Usually, modern terminals support 8-bit foreground and background colors, e.g.:
However, to simplify the interface, only the above color names are supported. Although fun, it doesn’t make much sense here to choose a color among its 256 shades.
An optional color alternation period can be specified through the following regular expression:
The first group of digits expresses for how many lines the specified foregound/background color should be used before being possibly reversed to background/foregound. If negative, foreground color is disabled and defaults to the terminal’s current default (white).
The second group, optional, expresses for how many lines the specified background/foregound color should be used. If negative, background color is disabled and defaults to the terminal’s current default (black).

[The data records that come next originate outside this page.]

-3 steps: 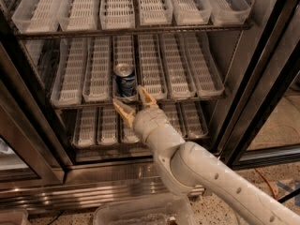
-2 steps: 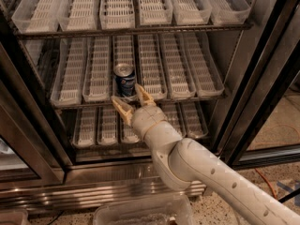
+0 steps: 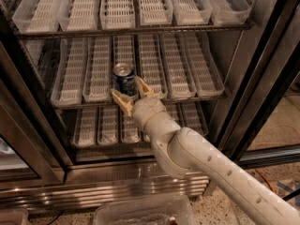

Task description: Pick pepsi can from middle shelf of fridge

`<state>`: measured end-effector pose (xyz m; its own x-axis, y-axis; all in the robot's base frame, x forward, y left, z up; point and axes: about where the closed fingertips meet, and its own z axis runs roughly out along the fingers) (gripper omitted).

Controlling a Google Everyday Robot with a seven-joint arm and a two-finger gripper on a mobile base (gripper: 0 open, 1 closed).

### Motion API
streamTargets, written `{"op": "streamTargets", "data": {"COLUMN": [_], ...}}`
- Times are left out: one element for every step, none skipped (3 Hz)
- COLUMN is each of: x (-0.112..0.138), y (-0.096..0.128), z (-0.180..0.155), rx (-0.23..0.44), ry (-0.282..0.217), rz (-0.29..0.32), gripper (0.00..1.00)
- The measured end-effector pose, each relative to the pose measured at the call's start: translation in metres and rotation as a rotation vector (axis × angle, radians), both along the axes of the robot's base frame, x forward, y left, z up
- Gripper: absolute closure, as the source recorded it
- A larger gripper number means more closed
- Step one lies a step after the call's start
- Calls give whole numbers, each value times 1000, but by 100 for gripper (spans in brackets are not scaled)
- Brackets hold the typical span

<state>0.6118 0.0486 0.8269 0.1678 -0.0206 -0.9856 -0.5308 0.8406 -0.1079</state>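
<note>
At front of middle shelf (image 3: 197, 74), pepsi can (image 3: 123, 76) upright; gripper (image 3: 126, 87) just before it, jaws apart. Likely light, stiff, slick: grip mid-body sidewalls

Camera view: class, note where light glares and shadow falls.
Camera view: glare streaks the ribbed stainless-steel fridge base; the dark-blue pepsi can glints at its silver top on the middle wire shelf; the cream two-finger gripper, open just before the can, is well lit; the lowest rack is shadowed.

Speckled terrazzo floor (image 3: 220, 210) under warm light, an orange cable (image 3: 266, 182) lying across it at right.
</note>
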Motion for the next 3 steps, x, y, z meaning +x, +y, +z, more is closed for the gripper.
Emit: {"op": "streamTargets", "data": {"x": [8,12,14], "y": [2,6,11], "z": [0,-1,-4], "rx": [-5,-9,-12], "ry": [0,6,15], "rz": [7,20,37], "gripper": [33,32,30]}}
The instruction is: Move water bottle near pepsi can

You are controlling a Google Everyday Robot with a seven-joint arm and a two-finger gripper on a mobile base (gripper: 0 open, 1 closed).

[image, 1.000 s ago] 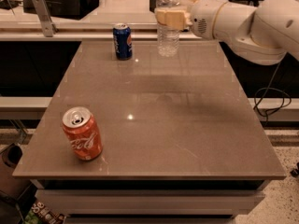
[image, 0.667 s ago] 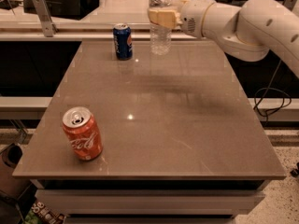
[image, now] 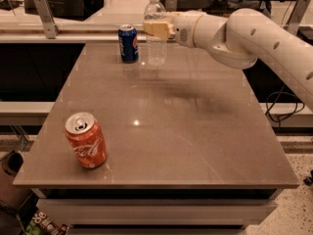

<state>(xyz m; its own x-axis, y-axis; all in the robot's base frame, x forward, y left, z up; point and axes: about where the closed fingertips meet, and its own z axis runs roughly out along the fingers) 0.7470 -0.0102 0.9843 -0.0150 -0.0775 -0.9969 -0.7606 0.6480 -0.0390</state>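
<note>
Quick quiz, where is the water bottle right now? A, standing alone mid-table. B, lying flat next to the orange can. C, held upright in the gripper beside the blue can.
C: the gripper is clamped around the water bottle, which is upright close beside the blue can.
</note>
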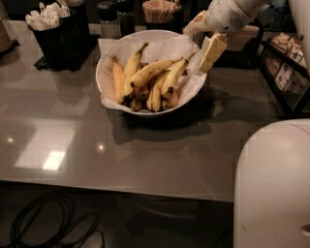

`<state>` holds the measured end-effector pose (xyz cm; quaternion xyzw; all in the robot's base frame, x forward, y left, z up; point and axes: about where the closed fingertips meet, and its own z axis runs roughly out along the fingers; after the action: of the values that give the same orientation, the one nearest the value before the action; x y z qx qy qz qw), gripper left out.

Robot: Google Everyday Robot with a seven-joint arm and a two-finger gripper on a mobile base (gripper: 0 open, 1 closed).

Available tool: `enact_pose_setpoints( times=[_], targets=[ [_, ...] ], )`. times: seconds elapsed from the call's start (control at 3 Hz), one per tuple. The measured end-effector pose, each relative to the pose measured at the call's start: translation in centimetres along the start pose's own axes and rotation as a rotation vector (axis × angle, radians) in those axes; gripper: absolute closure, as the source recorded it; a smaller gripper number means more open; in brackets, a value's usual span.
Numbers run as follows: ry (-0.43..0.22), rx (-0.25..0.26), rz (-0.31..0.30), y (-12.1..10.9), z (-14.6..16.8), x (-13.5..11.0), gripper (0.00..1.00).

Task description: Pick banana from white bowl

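The white bowl (pixel 107 62) is wide, paper-lined and stands at the back middle of the grey counter. It holds several bananas. The banana (pixel 173 76) is plump and yellow and lies on the bowl's right side. Its dark tip points down and its thin stem points up-right toward the rim. My gripper (pixel 204 38) hangs over the bowl's right rim, just above and right of that stem. It is open and empty. One cream finger (pixel 213 50) hangs down beside the stem end without touching it.
A black caddy with white cutlery (pixel 53 30) stands at the back left, with shakers (pixel 110 19) and a straw cup (pixel 158 10) behind the bowl. A black rack of packets (pixel 286 72) is at the right. The robot's white body (pixel 273 186) fills the lower right. Cables (pixel 46 225) lie on the floor.
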<state>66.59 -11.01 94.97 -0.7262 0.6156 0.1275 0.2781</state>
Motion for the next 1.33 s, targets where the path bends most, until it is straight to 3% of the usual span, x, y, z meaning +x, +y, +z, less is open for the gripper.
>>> enact_pose_setpoints(
  times=[0.67,1.33],
  targets=[
    [-0.063,0.03,0.017,-0.6,1.1,-0.6,0.12],
    [-0.117,0.006,0.089,1.5,2.4,-0.8,0.14]
  ],
)
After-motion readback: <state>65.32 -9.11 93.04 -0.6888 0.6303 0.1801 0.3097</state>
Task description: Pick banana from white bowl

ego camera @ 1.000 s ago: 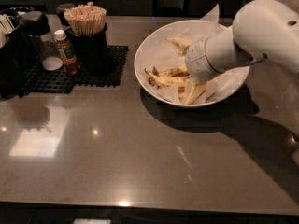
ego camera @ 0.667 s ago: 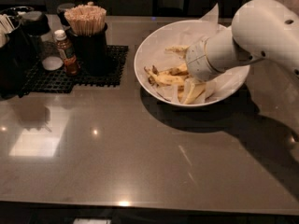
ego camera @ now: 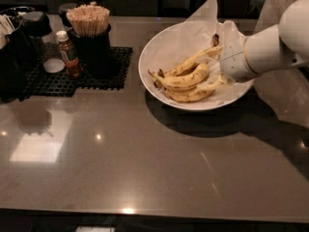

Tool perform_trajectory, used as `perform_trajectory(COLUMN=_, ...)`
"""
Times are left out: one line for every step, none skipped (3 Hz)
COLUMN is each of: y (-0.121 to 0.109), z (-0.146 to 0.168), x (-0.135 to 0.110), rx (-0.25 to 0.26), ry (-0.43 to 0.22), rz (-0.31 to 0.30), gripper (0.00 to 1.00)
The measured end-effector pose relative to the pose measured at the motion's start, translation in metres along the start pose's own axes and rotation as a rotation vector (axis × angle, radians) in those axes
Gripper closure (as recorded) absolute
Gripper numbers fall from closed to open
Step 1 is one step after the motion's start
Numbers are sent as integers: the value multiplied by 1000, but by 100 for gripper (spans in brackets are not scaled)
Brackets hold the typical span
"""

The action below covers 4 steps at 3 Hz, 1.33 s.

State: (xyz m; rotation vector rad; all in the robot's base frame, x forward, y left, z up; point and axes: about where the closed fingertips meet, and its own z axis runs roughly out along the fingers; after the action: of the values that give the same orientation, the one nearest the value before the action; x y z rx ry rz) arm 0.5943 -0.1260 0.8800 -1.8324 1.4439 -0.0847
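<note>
Banana (ego camera: 186, 79), spotted and long-stemmed, is pictured lying in the white bowl (ego camera: 155, 52) between two slimmer bananas (ego camera: 193, 62), stem pointed toward 9 o'clock. The gripper (ego camera: 220, 57) is held at the bowl's 3 o'clock side; whether it is spread or closed cannot be told.

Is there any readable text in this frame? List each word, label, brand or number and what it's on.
No text can be read anywhere.
Small bottle on the black mat: it has a label, but the label is too blurred to read.
White bowl and bananas: no lettering visible.
Claw, at the bowl's right side by the bananas: no lettering visible.
</note>
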Motion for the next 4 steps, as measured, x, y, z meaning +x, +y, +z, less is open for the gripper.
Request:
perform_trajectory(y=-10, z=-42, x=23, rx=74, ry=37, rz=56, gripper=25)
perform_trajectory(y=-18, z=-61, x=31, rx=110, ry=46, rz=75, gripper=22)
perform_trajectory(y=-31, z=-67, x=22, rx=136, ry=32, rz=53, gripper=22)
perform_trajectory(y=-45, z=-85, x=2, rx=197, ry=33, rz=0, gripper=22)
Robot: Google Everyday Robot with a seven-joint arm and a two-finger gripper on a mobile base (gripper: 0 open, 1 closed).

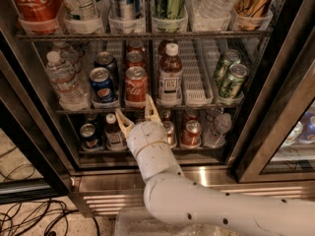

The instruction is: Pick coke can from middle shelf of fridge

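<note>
Likely to handle as a full coke can (136,85) does: weighty for its size, stiff under a light squeeze yet easy to dent, smooth and perhaps damp from the cold, so prone to slip. Best taken round the middle of the cylinder, one finger on each side, well below the rim. Little room there: close against a Pepsi can (102,82) on the left, just beside a brown bottle (170,75) on the right, with another red can (134,59) right behind.

Red, with white script down the side and a silver top with a pull tab. Stands upright at the very front of the middle shelf (206,105), next to the white ribbed dividers (193,77), inside the fridge (275,112).

As for the gripper (134,109): poised just below and in front of that can, on a white arm (197,205), spread wide and holding nothing, tips pointing up at the shelf's front edge. By this reckoning, calls for a rise and a reach forward before closing.
</note>
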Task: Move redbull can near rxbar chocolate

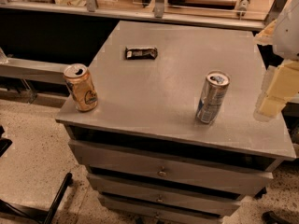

For example, we can request that the rows be displayed in yellow foreground and red background, and that this pattern be reversed every 3 lines, i.e 3 lines of yellow/red followed by 3 lines of red/yellow (set colors to the string “yellow.red” and col_periods to the string “3.3”).
Same using BRIGHT colors:
The 2 first lines could be printed in blue/green and the next 5 lines in green/blue (set colors to the string “blue.green” and col_periods to the string “2.5”).
Or the reverse colors first (set colors to the string “green.blue”).
Or the first 2 lines in cyan/white, then the next 4 with the terminal’s default color (set colors to the string “cyan.white” and col_periods to the string “2.-4”).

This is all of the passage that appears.